Should you be issued with an SAO my advice would be to see a Lawyer who is knowledgeable of home education and the education act. To find such a person you might contact the HE UK mailing list or another forum.

An SAO is a School Attendance Order Which is covered under the 1996 Education Act. Section 437‐443) section 437 says:

ʺIf it appears to a local education authority that a child of compulsory school age in their area is not receiving suitable education, either by regular attendance at school or otherwise, they shall serve a notice in writing on the parent....ʺ

The procedure is that if the LEA believe that the parents have failed to provide an education suitable to the childʹs age, ability and aptitude and any special needʹs s/he may have [education act 1996 s7] then they should make informal enquiries. If the parents fail to respond or do so in a way that a reasonable person would conclude that no education was being provided and they believe it is expedient to do so (see also section 175 of the Education Act 2002) then they may decide to issue an SAO.

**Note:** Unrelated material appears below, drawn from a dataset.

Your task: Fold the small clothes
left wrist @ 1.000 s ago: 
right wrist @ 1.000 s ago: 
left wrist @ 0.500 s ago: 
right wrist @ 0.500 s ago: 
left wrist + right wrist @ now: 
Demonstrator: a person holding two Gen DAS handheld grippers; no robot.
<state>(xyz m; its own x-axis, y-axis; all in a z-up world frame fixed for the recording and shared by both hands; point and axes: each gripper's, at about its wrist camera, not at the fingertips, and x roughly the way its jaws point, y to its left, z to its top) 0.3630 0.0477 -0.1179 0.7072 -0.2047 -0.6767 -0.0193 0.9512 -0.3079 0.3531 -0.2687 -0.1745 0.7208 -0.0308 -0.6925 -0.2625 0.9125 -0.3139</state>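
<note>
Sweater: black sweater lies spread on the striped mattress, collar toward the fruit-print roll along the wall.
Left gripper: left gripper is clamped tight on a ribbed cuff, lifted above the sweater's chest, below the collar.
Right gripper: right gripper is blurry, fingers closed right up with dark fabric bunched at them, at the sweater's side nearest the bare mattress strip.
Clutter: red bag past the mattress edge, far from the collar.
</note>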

The Order will name a school (which the parents may appeal to change) and offer the parents a period of 15 days to provide further evidence of suitable home education. The LA must explain in what way the parents response is unsuitable and be responsive to the parents during this time.

Should the parents fail to register the child at the named school the LEA may then go on to prosecute them for failure to provide a suitable education. However the court will also examine evidence presented to the court that they are offering such an education. The level of evidence required is that which would convince a reasonable person on the balance of probability. Importantly the court is interested in what is happening at that time, not what was happening when the order was first issued and that it is up to you what evidence you supply and how you supply it.